Dem von Projektsekretär Kurt Roecks ausgeschickten Nominierungsaufruf für die anstehende Wahl des Debian Projektleiters (DPL) ist kein Kandidat aus den Kreis der Entwickler gefolgt.

Update: Inzwischen haben sich doch noch drei Kandidaten beworben. Joerg Jaspert, Jonathan Carter und Sam Hartman als DPL beworben. Debian dürfte also nicht führungslos werden.

Das Debian-Projekt wählt seinen Projektleiter jährlich. In der auf sechs Wochen festgelegten Nominierungsperiode können sich alle Debian-Mitglieder selbst als Kandidat aufstellen. Dies hat in der Vergangenheit auch immer geklappt. Zuletzt zweimal in Folge für den amtierenden DPL Chris Lamb. Das Wahlprozedere sieht vor, das sechs Wochen vor Amtsende des DPL der Aufruf zur Nominierung erfolgt. Melden sich in der sechswöchigen Nominierungsfrist keine Kandidaten, wird die Frist erst um eine Woche verlängert und, sollte es immer noch keine Meldungen geben, um eine weitere Woche und so fort, heißt es in der Debian-Verfassung zu den Wahlrichtlinien. Die Nominierung ist inzwischen in die erste Verlängerung gegangen.

Gähnende Leere bei den Nominierungen zur Wahl des Debian Projektleiters.

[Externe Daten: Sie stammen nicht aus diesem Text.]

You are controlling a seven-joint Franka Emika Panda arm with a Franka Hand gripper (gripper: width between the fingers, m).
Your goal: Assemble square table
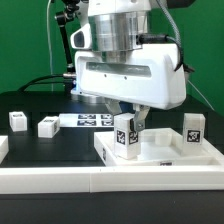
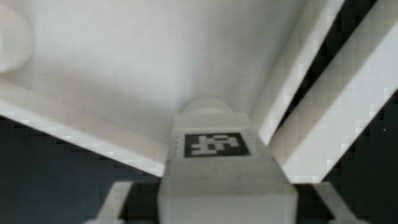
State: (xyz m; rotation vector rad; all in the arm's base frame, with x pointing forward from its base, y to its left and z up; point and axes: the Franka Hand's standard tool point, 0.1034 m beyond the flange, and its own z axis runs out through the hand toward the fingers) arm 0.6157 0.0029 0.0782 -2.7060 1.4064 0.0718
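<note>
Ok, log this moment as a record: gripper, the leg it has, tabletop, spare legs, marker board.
gripper: shut on a leg
held leg: upright over the tabletop's end at the exterior view's left
tabletop: lying flat, exterior view's right
right spare leg: by the tabletop's right end
left spare legs: on the dark table, apart
marker board: behind, untouched

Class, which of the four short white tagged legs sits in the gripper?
The short white plastic leg over the large white square slab, in the gripper. Two other legs stand at the exterior view's left, a fourth leg at its right.
</note>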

Der amtierende DPL allerdings ist nicht an sein Amt gebunden, bis es einen Nachfolger gibt. Mit der Fristsetzung für sein Amt endet es auch. Das würde bedeuten, dass Debian zwischenzeitlich führungslos wäre, wenn sich kein potenzieller Projektleiter findet. Chris Lamb hat auf der  Mailingliste schon klar signalisiert, dass er keine Ambitionen verspürt, ein drittes Mal anzutreten.